What is required ->
Look through the entries that follow and return each line that has the string "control".

╔══

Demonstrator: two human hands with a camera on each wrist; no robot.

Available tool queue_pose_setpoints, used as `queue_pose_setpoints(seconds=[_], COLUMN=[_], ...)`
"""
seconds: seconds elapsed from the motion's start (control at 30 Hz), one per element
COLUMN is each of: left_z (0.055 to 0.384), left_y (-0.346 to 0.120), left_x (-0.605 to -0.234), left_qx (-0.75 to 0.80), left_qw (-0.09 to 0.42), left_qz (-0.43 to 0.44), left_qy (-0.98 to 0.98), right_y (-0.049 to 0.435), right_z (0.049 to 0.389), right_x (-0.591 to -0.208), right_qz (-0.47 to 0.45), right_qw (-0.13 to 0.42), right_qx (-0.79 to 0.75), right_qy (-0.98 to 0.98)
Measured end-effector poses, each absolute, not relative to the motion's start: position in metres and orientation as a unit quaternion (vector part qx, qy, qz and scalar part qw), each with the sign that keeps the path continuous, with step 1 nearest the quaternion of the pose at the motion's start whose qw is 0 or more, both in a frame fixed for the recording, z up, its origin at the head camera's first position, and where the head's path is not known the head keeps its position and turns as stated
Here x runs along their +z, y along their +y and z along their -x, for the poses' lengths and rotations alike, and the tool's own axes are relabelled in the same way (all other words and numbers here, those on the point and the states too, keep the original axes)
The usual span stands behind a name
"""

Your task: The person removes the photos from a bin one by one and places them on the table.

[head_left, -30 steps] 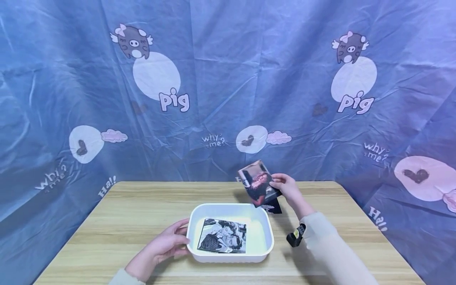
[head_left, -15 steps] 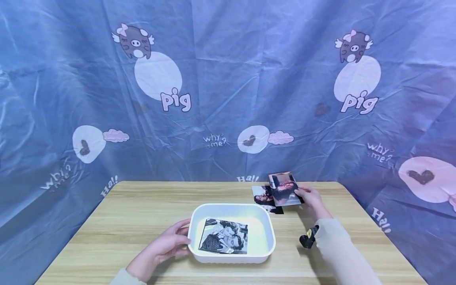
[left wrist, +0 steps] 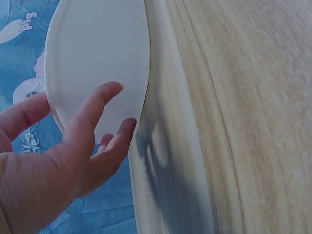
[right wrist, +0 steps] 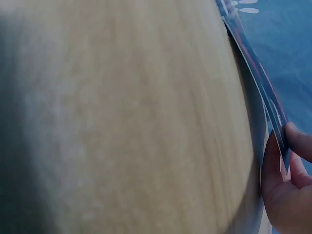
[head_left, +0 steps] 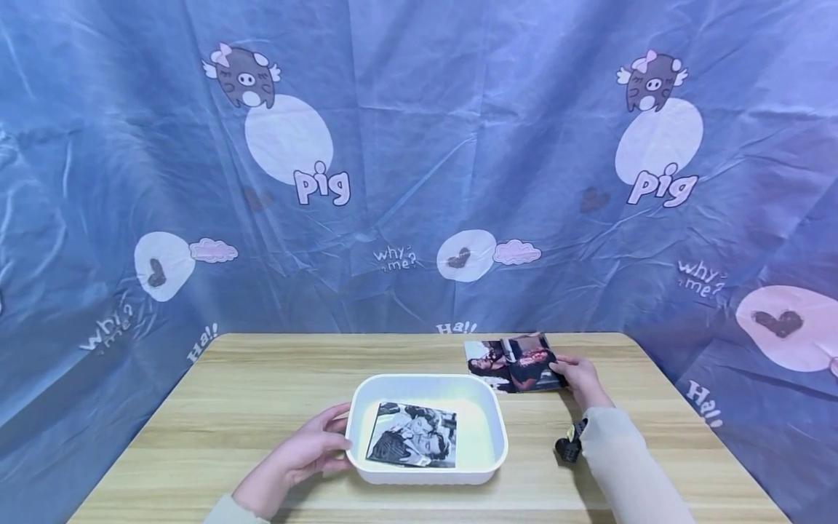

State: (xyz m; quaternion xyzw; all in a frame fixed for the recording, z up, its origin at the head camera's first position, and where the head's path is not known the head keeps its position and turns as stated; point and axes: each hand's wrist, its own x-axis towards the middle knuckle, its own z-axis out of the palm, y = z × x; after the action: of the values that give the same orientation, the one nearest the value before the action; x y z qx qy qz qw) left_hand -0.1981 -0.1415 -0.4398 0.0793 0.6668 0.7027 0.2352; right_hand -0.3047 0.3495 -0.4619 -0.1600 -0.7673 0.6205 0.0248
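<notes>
Head view: on the wooden table [head_left: 262,397], the right hand [head_left: 581,378] pinches the right edge of the held photo [head_left: 532,364]. That photo is just beyond the far right corner of the white tub [head_left: 428,477], its left part over the lower photo [head_left: 486,362]. The left hand [head_left: 319,442] touches the tub's left end, thumb at the rim; the grey photo [head_left: 414,437] lies inside. The likeliest trouble, I judge, is the lower photo getting dragged askew, because the held photo overlaps it and any sideways pull could carry it along. The held photo is thin, squarish and mostly dark, with a red-and-pink patch and paler tones along its top.

Left wrist view: the left hand is loosely spread against the tub's end, without a firm grip. A knock could shift the tub, which I would guess is light. Its wall is smooth, plain and white.

Right wrist view: thumb and fingers pinch the held photo between its two faces. It shows nearly edge-on, tilted, and seems raised off the table by the hand. Released at that angle, it might slip out of line. It looks stiff and straight; little of its picture shows from here.
</notes>
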Motion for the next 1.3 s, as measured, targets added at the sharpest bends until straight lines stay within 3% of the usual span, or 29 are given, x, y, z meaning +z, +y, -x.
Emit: queue_pose_setpoints(seconds=[0.2,0.47,0.67,0.97,1.3], left_z=[0.197,0.198,0.198,0.200,0.199], left_y=[-0.142,-0.140,-0.140,-0.142,-0.141], left_x=[-0.439,-0.440,-0.441,-0.438,-0.439], left_qx=[0.703,0.704,0.703,0.699,0.699], left_qw=[0.237,0.239,0.236,0.234,0.237], left_qz=[-0.075,-0.076,-0.077,-0.078,-0.079], left_qy=[0.667,0.664,0.667,0.671,0.670], right_y=[0.346,0.343,0.345,0.341,0.299], right_z=[0.306,0.304,0.302,0.305,0.305], right_x=[-0.467,-0.463,-0.454,-0.422,-0.396], right_qz=[0.181,0.205,0.203,0.145,0.057], right_qw=[0.075,0.091,0.064,0.002,0.003], right_qx=[0.555,0.494,0.450,0.599,0.596], right_qy=[-0.808,-0.840,-0.867,-0.788,-0.801])
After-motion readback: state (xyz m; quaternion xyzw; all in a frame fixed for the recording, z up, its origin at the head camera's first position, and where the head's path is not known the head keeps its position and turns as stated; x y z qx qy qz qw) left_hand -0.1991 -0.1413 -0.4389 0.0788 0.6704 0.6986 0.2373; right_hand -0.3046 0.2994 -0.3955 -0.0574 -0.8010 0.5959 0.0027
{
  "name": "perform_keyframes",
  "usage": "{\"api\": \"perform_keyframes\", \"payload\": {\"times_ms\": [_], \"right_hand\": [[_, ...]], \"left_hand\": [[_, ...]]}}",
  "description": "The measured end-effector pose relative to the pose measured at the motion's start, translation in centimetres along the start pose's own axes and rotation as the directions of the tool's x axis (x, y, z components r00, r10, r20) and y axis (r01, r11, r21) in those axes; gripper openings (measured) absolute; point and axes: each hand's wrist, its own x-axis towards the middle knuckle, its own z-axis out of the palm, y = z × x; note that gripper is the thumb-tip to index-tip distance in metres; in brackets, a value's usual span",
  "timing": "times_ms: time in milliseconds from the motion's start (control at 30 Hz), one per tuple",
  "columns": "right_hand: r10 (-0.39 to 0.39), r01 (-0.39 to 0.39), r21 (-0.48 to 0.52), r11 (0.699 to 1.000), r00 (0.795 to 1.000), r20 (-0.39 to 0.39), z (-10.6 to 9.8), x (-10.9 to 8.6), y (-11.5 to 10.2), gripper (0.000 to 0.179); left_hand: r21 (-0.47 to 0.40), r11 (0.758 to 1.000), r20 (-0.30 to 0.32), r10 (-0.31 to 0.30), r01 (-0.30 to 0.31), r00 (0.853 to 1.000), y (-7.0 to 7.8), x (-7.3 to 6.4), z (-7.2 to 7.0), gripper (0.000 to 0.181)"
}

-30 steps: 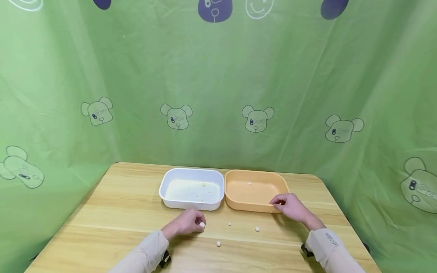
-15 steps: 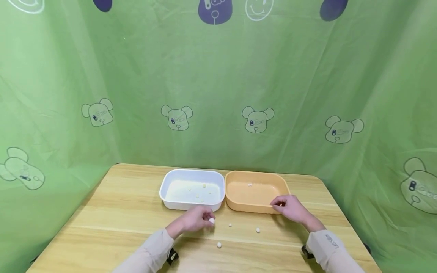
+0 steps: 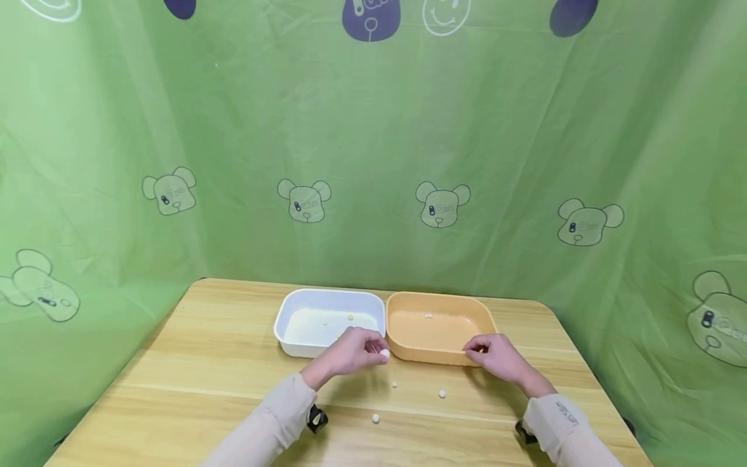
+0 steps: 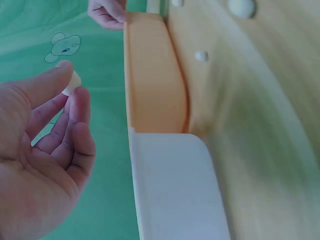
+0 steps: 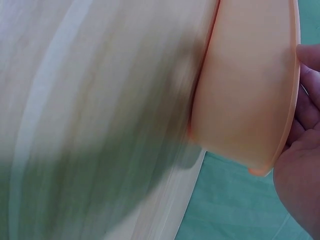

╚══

Task output ->
seconds: seconds elapsed from the motion's start (control at 30 Hz), one per element
  "timing": "times_ms: time in milliseconds from the motion's start (control at 30 Hz), one per tuple",

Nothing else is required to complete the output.